КОНЕЦ «ФРАНЦУЗСКОЙ ИСКЛЮЧИТЕЛЬНОСТИ»?
Как и весь мир, французское общество претерпевает изменения, но организация политической жизни во Франции остается застывшей.
Разумеется, потребность в переменах составляет один из лейтмотивов любого выступления. Но неужели политики, охваченные стремлением творить благо, по сути, не сделали ничего особенного, кроме как изменили срок действия президентского мандата или календарь выборов? Как знать…
Они не заметили, что принципы, лежащие в основании работы наших институтов, появились в эпоху Локка и Руссо, в то время, когда еще не произошла революция СМИ, не говоря уже об ускорении глобализации, о трансформациях в финансовой сфере, о прогрессе науки и т. д.
Успехи глобализации, среди прочего, поставили под вопрос концепцию «государства всеобщего благосостояния». Под их воздействием социальные слои сменили требования о получении новых прав на требования сохранения уже имеющихся, а наиболее обездоленные перестали мечтать о лучшем мире — настолько сильно возросло неравенство, причем не только между богатыми странами и всеми остальными, но и внутри самих же богатых стран, и в том числе во Франции. Распад социалистического лагеря выбил из рук левых партий аргументацию, с которой они обращались к избирателям, и предопределил победу идеологии рыночной экономики над идеологией экономики государственной. Но определенный урон понесло и само государство, кто бы его ни возглавлял, так что экономические вопросы частично были изъяты из сферы действия политики и политических деятелей: государство перестало доминировать в таких сферах, как государственная собственность (была проведена приватизация), определение общего курса экономической политики (практика индикативного планирования подошла к концу), и в области контроля и регулирования финансов (банковская сфера). Господствующая идеология освободила рынок от централизаторской опеки со стороны демократической власти, которая сегодня рассматривается как контрпродуктивная диктатура (так считают Люк Болтански и Эва Чиапелло), вплоть до того, что сама мысль о контроле экономических институтов со стороны государственной власти может показаться скандальной и неоправданной. Тогда как в XIX в. этот замысел воплощал будущее, где будут ликвидированы проявления ужасной несправедливости, лежавшие в основе экономического неравенства. Соответственно механизмы, отвечающие за распределение богатства, подлежали исправлению.
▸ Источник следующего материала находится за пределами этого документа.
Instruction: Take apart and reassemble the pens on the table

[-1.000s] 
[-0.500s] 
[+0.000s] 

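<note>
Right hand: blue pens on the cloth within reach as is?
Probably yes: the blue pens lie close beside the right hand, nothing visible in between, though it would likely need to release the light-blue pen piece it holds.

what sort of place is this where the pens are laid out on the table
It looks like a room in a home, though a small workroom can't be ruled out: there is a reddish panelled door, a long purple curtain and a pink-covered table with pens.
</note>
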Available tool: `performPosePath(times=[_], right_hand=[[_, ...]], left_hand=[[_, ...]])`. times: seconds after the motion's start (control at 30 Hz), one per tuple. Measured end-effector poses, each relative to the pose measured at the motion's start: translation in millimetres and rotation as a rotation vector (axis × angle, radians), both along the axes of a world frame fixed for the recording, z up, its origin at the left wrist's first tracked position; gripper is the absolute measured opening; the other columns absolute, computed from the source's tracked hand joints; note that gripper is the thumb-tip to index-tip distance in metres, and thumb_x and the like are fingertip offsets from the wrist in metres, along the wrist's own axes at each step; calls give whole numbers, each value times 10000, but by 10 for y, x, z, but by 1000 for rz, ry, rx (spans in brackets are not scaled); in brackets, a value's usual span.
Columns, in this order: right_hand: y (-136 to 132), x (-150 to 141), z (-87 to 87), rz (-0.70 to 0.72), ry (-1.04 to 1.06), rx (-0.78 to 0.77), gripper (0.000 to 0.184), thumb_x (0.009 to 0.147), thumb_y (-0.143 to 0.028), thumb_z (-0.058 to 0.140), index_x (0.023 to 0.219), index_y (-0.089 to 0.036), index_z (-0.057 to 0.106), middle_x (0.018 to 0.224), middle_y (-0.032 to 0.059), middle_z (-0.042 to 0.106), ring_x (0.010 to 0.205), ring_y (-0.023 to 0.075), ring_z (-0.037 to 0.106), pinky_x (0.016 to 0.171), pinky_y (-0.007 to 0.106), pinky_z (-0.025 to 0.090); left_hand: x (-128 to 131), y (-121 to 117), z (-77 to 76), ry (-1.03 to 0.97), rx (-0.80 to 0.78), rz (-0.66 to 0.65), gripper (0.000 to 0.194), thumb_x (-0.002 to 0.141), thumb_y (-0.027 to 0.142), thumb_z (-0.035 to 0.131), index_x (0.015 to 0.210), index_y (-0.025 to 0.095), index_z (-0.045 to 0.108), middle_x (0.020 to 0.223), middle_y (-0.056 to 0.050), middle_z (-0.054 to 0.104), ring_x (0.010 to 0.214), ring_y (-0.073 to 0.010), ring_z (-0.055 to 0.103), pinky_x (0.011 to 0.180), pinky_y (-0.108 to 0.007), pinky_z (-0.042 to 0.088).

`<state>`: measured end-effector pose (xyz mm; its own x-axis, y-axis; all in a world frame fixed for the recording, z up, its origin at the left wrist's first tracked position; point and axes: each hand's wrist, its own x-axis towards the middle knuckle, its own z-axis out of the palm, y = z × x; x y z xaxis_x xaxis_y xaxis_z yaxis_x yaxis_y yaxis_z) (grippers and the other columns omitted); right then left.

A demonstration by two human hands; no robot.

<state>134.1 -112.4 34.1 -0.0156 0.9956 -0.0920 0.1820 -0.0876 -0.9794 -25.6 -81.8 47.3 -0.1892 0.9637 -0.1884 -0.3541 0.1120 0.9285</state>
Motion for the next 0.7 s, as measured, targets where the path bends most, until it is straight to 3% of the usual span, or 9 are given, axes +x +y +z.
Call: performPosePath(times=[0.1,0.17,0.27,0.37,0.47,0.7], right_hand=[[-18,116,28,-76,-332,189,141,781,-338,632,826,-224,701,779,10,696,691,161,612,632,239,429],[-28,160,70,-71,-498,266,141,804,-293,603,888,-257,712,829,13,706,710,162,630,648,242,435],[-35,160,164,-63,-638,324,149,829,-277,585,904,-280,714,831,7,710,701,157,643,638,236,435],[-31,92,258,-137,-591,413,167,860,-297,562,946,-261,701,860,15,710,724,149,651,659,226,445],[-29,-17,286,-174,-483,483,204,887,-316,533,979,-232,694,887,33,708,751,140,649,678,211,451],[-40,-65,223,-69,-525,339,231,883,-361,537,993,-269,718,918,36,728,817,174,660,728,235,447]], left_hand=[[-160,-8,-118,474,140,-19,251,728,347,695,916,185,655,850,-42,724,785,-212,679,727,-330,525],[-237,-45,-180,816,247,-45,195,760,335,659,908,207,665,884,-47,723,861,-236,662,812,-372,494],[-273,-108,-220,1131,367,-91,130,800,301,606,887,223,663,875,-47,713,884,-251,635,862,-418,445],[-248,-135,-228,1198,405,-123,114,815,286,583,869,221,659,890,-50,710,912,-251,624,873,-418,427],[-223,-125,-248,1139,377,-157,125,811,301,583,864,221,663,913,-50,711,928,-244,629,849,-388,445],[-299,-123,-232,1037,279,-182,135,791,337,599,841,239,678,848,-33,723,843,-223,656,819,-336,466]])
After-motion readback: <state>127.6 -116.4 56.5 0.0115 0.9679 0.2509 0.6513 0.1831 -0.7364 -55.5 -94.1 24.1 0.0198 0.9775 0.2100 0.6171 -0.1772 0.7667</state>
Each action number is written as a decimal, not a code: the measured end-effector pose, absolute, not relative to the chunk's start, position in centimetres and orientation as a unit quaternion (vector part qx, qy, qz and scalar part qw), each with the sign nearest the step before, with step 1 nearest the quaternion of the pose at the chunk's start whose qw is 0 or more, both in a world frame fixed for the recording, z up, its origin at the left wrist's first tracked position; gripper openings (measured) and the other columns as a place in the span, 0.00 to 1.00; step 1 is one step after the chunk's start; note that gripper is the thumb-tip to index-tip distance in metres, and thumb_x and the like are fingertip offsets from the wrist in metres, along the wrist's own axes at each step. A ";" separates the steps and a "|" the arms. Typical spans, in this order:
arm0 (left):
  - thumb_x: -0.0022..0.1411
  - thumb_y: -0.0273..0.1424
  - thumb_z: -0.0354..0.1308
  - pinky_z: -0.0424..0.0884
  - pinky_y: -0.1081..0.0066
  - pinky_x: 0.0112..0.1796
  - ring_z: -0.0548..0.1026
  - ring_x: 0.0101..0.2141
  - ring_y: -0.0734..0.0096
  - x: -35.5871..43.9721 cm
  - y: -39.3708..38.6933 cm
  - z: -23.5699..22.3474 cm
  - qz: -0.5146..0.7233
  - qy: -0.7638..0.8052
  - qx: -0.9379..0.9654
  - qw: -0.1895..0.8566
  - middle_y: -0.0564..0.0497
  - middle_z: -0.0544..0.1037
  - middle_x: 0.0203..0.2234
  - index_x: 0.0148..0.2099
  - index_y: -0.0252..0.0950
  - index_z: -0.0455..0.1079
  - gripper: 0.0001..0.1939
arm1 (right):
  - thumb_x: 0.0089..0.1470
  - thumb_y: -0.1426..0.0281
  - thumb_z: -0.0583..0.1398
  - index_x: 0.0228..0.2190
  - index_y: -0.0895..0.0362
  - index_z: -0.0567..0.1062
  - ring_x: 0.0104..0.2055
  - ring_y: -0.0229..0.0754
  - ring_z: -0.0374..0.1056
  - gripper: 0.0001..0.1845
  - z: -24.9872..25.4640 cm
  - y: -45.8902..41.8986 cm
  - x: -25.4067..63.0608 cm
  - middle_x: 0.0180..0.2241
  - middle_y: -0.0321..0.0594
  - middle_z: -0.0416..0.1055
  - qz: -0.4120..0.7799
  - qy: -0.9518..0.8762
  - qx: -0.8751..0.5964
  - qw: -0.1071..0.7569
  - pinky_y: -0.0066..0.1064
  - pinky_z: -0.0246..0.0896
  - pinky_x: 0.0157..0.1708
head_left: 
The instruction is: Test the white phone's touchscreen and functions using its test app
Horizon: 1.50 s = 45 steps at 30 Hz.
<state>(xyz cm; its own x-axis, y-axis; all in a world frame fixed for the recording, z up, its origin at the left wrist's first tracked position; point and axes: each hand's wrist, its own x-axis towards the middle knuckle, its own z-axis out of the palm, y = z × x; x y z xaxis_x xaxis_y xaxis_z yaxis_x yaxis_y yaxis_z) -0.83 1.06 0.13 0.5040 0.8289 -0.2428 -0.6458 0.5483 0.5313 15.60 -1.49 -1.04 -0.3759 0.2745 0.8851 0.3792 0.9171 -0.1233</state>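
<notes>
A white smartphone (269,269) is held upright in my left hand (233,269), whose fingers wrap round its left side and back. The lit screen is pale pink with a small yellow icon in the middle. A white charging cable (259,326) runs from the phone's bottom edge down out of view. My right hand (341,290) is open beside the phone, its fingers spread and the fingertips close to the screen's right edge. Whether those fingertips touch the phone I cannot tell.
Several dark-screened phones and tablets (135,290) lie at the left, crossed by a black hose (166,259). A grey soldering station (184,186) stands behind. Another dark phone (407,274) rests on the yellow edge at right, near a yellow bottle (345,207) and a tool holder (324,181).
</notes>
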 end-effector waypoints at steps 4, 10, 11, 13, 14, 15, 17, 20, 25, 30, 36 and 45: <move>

Сегодня даже социалист Лионель Жоспен, выступая в ранге премьер-министра[373], заявляет, что «государство не может управлять экономикой». Руководители обретают свою легитимность не в результате поисков социальной гармонии, а после достижения экономических успехов, при том, что в этой области с депутатов и политических кругов снимается часть ответственности. Политики не в силах противостоять закрытию заводов и действию законов рынка, а также некоторым указаниям, приходящим из Евросоюза, причина которых остается неизвестной. А факт того, что в том или ином случае депутаты из разных партий солидарны друг с другом по такому-то вопросу, свидетельствует о немощности системы политического представительства и о том, что Франция лишается части своих прав и полномочий в ходе развития европейского строительства — каковы бы ни были его преимущества и недостатки.
Кроме того, приходится констатировать все возрастающее влияние финансового мира. Как показал экономист Андре Орлеан, главная особенность этого процесса состоит в том, что по сравнению с ушедшей эпохой произошла ключевая перемена: теперь курс валюты на бирже не является показателем реального величия страны, в данном случае — показателем прибыльности ее предприятий, если ее высчитывать по долгосрочной прибыли. Курс валюты теперь является конструкцией, призванной установить консенсус внутри финансового сообщества. Другими словами, финансовая мощь стала отдельной силой, с которой следует считаться, а вовсе не простым показателем могущества той или иной страны, как было раньше. Новизна состоит в том, что финансовые круги имеют возможность навязать экономике свои оценки, поскольку ожидания финансистов теперь формируются исходя не из экономических реалий, а из ожиданий других участников процесса. Аналогично ведут себя крупные СМИ, которых логика конкуренции вынуждает искать не самую правдивую и качественную информацию или передачу, а ту, что способна вызвать общественный интерес — тот интерес, который можно предвидеть. И, столкнувшись с этой новой логикой функционирования финансовых институтов, экономические и политические силы ощущают свою недостаточность и неполноценность, как и при соприкосновении с «могуществом аудиовизуальных технологий».